Kullanıcı: freeman
freeman
06.05.2017 13:20 ~ 17.06.2017 21:36
26 Nisan 1986 yılında Sovyet Sosyalist Cumhuriyetler Birliği (*: SSCB) topraklarında, bugünkü Ukrayna sınırları içinde bulunan Pripyat isimli bölgede kurulu, o sırada çalışmakta olan bir nükleer santralin 4 numaralı reaktörünün patlamasıyla nükleer çekirdekleri koruyan zırh ve betonlar hasar görmüş, bunun sonucunda radyoaktif çekirdekler çevreyle direkt temasa geçerek nükleer serpintiye, büyük bir çevre felaketine ve insanlık dramına sebep olmuştur.

Olayı birebir yaşayanlardan ve dolaylı olarak etkilenen kişilerin yaşadıklarıyla desteklenen onlarca belgesel çekilmiştir. Bu felaketin üzerinden an itibariyle 31 yıl geçmiş durumda. Ancak hala Çernobil bir hayalet şehir gibi. İnsanların kasabaya 40 kilometreden fazla yaklaşmasına izin verilmiyor çünkü yüksek miktarda radyasyon 30 yıl sonra bile yayılmaya devam ediyor. Elde taşınan ve radyasyon seviyesini ölçmeye yarayan dijital ölçü aletleri çok düşük değerler gösteriyorken bir anda çıkıveren rüzgarlar nedeniyle ölçü aletleri radyasyondan çılgına dönebiliyorlar. Burada oldukça dengesiz, kaotik bir ortam var. Kasabada tam bir ölüm sessizliği hakim.

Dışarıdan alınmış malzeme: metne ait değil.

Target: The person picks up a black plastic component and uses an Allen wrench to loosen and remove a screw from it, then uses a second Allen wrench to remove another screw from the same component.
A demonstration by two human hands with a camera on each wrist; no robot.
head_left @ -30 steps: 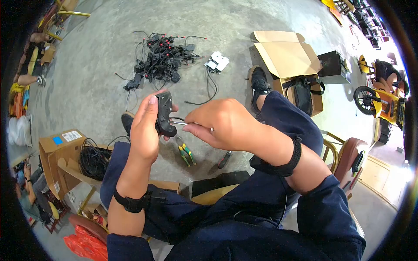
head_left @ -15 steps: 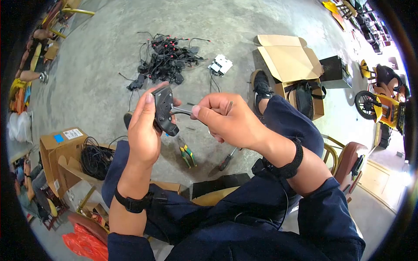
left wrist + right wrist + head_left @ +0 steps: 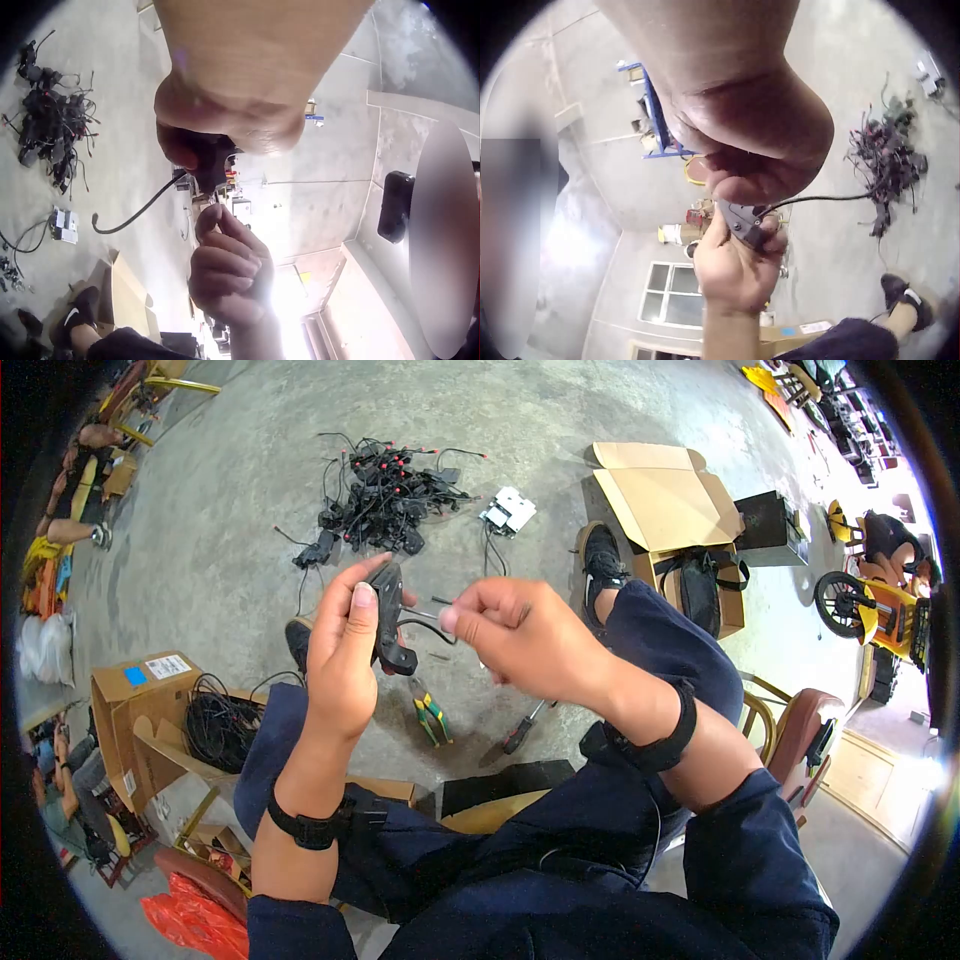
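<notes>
In the head view my left hand (image 3: 345, 645) grips a black plastic housing (image 3: 392, 615), thumb along its near side. A short black cable (image 3: 432, 628) curves out of it; screw heads show on its face in the right wrist view, where the housing (image 3: 744, 225) sits in the left palm. My right hand (image 3: 535, 630) pinches a thin metal rod tool (image 3: 422, 613) between thumb and forefinger. The tool's shaft points at the housing's face, its far end right at that surface. In the left wrist view the right hand (image 3: 229, 274) has its fingers curled, fingertips close below the housing.
Green-and-yellow pliers (image 3: 430, 715) and a screwdriver (image 3: 517, 735) lie on the floor below the hands. Ahead are a heap of black cabled parts (image 3: 385, 495) and a white part (image 3: 510, 510). Cardboard boxes (image 3: 665, 500) stand right and left (image 3: 140, 690), the left near coiled cable (image 3: 215, 730).
The right hand has turned over and shifted right and up, still pinching the tool. The left hand has tilted the housing so its face shows more edge-on.
</notes>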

Facianın ilk birkaç günkü yıkıcı etkileri bir şekilde atlatıldıktan ve santral betonla kaplandıktan sonra küresel bir felaketin önüne geçilmişti geçilmesine ancak neredeyse dünyanın yarısı bu nükleer serpintiden payına düşeni almıştı. Olaydan yaklaşık 3 gün sonra, Norveç'te bulunan başka bir nükleer kuruluşun gündelik radyoaktivite ölçümlerindeki anormal artışın farkına varması sayesinde bütün dünya olayı duymuş oldu. Bu olay gerçekleşmeseydi, zaten kapalı bir kutu olan SSCB muhtemelen durumu daha uzun süreler boyunca gizleyecekti.

Bu felaketten bugüne kadar yaklaşık 6 milyon kişi direkt olarak etkilendiği için devlet yardımı alıyor. Buna bir de kayıt altına alınamamış dolaylı yoldan etkilenen insanları ekleyince elde edilen sayı felaketin boyutlarını, ve nükleerin nasıl bir anda koca gezegenin altını üstüne getirebileceğinin örneği aslında. Birleşmiş Milletler bünyesindeki bir komisyonun yaptığı araştırmaya göre Çernobil'den 30 yıldır yayılan radyasyon miktarı Hiroşima'ya atılan atom bombasından 200 kat daha fazla. Yine aynı araştırmaya göre daha bu hiç bir şey. Çünkü reaktör patladığı sırada içinde 250 ton uranyum ve 1 tona yakın da plütonyumdan oluşan nükleer yakıt bulunuyordu. Bütün bu yakıt aşırı yüksek sıcaklığı nedeniyle erimiş, reaktörün yanma odasını delmiş ve toprağa kadar inerek burada sertleşmiş durumda. Kazadan sonraki 15 gün boyunca canlarını ortaya koyarak çalışan 3000'e yakın kahraman işçi, asker ve itfaiyeci insan sayesinde santralin altına tüneller kazılmış, yakıtın altına kalın bir betondan duvar çekilmiştir. Daha sonra da santralin havaya uçan çatı kısmından reaktörün üzerine yine kalın bir beton dökülerek nükleer yakıt hapsedilmiştir. Bugüne kadar etkilerini hep birlikte gördüğümüz ve yaşadığımız o dramatik felakete buradaki yakıtın sadece yüzde 2'si sebep oldu. Tehlikenin yüzde 98'i hala mezarında yatıyor. Yapılan incelemeler ve raporlar gösterdi ki yakıtı hapseden beton tabutta her yıl daha da büyüyen çatlaklar meydana gelmeye başlamış ve içinde uyuyan devin yeniden açığa çıkma riski giderek artıyordu. Bu yüzden onlarca ülkenin destek olduğu bir girişimle santralin üzeri çelik kubbe ile kaplandı.

Üzerine beton dökmek veya beton duvarlar örmek ne zaman insanoğlunun çözüm yolu olmaktan çıkacak tahmin etmesi güç.